“Mr. PS Bhattacharyya, Chairman of Coal India Limited, said on November 25th 2010 that India’s annual coal demand will exceed output by 100 million tonnes in four years. Coal India is studying the purchase of five mines in the U.S., Australia, and Indonesia, to help plug the deficit. Coal prices are being driven by Asian demand that’s soaking up Pacific region supplies of the fuel and boosting purchases. South Africa shipped 3.32 million tonnes of the fuel to Asia in September as compared with more than 1 million tonnes sent to Europe.” –Bloomberg, 2nd December 2010
Mining coal is a dangerous business to be in because of the flammable nature of the material! Many companies are close to bankrupt with large fines and downtime of production due to the many disasters that seem to follow the business. As disaster strikes a mine, the effect on the rest of the nation is unbelievable at most! What affects India affects Australia, affects the United States, affects Russia, affects China affects Indonesia, and so on and so forth . . . the domino effect at its best.

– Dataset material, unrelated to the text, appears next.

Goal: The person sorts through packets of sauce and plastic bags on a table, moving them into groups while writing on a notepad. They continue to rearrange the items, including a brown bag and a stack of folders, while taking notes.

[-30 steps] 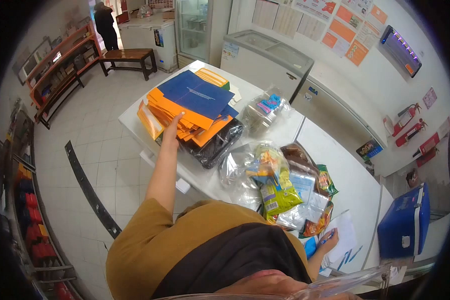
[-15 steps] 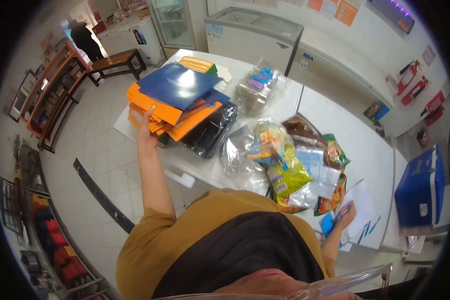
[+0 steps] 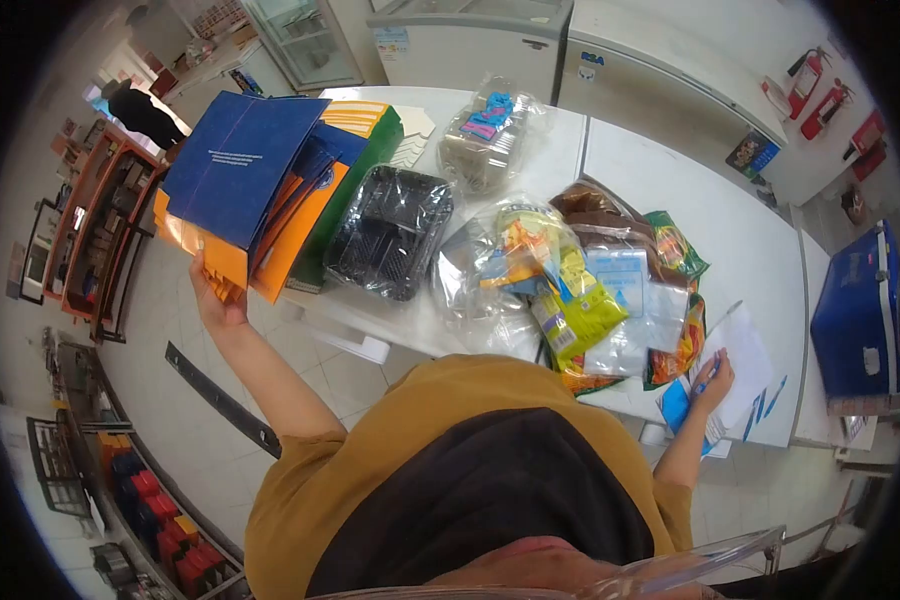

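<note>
My left hand (image 3: pixel 220 296) is closed on the near edge of a stack of orange envelopes (image 3: pixel 205 245), tilted up at the table's left end. A dark blue folder (image 3: pixel 232 165) with small white print lies on top of the stack. Just right of it, a green box (image 3: pixel 375 150) with orange envelopes in it stands on the table. Black plastic trays (image 3: pixel 390 230) in clear wrap sit beside the box. At the right, my right hand (image 3: pixel 713 380) grips a blue pen (image 3: pixel 708 374) over white paper (image 3: pixel 745 350). Blue-and-white packaging (image 3: pixel 676 405) lies under that wrist.
Snack packets and plastic bags (image 3: pixel 580 310) are heaped mid-table, with wrapped clear containers (image 3: pixel 485 140) behind. More pens (image 3: pixel 760 405) lie by the paper. A blue cooler (image 3: pixel 855 310) stands at the right. Chest freezers (image 3: pixel 470 50) line the back; a person (image 3: pixel 145 115) stands far left.
My left hand has moved left with the envelopes and blue folder, which now tilt more steeply. The black trays and the green box's side have come into view. My right hand still holds the pen.
</note>
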A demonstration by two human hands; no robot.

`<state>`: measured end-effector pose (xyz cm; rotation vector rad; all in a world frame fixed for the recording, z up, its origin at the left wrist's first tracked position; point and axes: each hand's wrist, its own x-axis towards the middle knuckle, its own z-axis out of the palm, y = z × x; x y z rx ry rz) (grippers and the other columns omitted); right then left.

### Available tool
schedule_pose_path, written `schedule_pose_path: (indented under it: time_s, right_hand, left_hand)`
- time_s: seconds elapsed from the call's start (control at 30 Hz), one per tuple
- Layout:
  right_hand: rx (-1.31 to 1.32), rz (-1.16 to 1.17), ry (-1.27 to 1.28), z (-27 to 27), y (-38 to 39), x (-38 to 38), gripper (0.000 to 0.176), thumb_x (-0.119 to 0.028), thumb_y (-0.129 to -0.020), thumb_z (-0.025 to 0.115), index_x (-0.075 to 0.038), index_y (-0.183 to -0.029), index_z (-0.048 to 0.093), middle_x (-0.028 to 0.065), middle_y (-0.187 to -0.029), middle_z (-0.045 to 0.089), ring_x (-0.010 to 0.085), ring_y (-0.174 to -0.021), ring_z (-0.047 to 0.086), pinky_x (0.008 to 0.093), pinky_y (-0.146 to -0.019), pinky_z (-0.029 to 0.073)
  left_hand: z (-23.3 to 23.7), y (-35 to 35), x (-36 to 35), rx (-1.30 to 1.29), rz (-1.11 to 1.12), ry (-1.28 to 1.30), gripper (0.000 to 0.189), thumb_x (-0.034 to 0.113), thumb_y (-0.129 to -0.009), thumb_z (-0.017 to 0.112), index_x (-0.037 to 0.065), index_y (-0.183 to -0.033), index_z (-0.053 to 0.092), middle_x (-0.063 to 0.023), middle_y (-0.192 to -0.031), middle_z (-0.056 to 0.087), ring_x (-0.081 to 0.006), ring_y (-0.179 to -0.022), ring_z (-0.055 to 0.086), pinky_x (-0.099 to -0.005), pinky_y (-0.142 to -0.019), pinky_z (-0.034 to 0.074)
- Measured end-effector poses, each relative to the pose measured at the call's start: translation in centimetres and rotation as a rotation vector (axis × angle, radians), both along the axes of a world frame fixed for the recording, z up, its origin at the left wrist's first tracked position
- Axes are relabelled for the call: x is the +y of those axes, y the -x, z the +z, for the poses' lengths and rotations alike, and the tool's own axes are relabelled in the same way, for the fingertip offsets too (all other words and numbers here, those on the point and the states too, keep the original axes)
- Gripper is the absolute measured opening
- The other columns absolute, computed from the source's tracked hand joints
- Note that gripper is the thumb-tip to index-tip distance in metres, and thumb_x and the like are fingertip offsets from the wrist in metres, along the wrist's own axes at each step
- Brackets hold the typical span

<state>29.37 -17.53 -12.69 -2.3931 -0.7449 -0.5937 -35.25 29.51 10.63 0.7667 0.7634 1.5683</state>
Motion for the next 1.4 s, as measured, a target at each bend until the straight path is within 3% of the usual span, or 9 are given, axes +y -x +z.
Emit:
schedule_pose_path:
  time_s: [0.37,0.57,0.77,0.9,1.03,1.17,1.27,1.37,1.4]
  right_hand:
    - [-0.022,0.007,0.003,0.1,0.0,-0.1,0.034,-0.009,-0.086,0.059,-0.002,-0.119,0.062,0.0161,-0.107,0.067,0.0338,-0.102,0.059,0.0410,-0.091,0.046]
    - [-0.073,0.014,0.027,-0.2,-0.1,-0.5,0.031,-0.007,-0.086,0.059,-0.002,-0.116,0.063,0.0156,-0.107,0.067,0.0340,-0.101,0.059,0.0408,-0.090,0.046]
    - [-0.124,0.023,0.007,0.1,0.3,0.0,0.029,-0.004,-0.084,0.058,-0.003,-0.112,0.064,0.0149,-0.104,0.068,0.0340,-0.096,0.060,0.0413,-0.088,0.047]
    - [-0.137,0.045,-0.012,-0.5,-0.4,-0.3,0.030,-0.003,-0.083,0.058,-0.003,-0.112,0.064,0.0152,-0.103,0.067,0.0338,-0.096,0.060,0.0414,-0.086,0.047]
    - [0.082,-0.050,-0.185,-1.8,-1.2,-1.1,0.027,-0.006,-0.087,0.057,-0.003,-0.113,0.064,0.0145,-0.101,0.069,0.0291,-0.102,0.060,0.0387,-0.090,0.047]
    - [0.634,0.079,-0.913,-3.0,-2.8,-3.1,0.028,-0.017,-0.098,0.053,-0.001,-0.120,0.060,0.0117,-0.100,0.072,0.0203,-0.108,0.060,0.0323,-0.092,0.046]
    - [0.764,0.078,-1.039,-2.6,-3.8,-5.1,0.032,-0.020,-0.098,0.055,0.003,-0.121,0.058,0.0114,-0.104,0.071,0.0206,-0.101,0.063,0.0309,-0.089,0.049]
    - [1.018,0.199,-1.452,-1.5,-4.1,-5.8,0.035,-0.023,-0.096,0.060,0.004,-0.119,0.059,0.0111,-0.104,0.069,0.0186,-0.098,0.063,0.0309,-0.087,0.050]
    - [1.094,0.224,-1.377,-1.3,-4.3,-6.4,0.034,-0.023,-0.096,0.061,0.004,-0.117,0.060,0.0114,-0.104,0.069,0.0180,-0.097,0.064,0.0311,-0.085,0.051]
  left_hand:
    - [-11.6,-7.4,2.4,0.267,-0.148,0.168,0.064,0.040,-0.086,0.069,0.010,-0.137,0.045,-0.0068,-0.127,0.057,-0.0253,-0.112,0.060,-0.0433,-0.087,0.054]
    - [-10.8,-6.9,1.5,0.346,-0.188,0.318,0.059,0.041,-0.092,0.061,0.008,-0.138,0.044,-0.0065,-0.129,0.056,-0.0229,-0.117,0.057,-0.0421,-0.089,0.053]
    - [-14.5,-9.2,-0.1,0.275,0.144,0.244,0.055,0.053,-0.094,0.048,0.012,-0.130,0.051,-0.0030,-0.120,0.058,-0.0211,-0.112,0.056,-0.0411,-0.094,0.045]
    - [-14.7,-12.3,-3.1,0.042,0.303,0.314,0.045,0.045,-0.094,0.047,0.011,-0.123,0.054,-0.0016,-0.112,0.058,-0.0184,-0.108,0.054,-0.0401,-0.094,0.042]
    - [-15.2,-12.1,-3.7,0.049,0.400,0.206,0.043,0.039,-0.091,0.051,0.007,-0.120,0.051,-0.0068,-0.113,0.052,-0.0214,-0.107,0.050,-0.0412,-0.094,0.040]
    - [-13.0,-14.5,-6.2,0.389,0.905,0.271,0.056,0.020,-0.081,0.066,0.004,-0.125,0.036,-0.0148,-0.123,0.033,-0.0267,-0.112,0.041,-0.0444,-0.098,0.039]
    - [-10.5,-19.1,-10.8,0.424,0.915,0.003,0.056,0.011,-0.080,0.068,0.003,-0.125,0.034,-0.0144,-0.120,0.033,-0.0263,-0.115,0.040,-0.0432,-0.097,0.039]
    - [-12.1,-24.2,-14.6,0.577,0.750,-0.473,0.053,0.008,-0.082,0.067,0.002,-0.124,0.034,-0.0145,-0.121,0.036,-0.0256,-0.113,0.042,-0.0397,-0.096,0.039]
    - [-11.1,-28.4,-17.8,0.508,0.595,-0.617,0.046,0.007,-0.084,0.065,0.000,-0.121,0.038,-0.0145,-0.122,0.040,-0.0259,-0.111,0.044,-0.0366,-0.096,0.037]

As countries such as India and Russia close down coal mining productions due to disasters, they begin to import more coal than they produce, causing coal prices to increase at an alarmingly fast rate! While India and Russia depend on coal as their energy source, countries like China need to import from other countries, as well causing a shortage.
As we begin to face a coal shortage at an alarmingly fast rate, Australian firms seem to be the companies to invest in, according to the mainstream. It is true their ability to produce enough coal for at least five years and maintaining control of the coking coal supply puts Australian companies near the top in this industry. These firms will be deciding the prices and quantities. Investors would be smart to do a thorough analysis of any company before investing! Wealth will be made by smart investors in coal and related businesses.
As our members (especially long-term subscribers) know, we look throughout the mining sector to find value for our members. We are NOT a silver-only letter, although many who are not members perceive us in that light. This is not to diminish the fact that most of our time and energy is devoted to the macroeconomic picture and the precious metals; we have suggested copper, manganese, moly, uranium, lithium, and other types of resources for investment.
Steel prices will rise as coking coal prices rise, leading to an increase in the automotive and construction industries. British automobile component manufacturers have already seen a 20% rise, and steel component suppliers with contracts to supply steel in the future will more than likely take a loss on those contracts. China is expected to enter a fight with Japan and South Korea for coking coal. Unfortunately for Japan and South Korea, China has a knack for cornering the markets, and last year had already increased its coking coal imports by a factor of 12.
Coking coal will likely rise between 23% and 38%, and thermal coal will likely rise about 14%. In other words, steel prices will rise and energy costs will rise.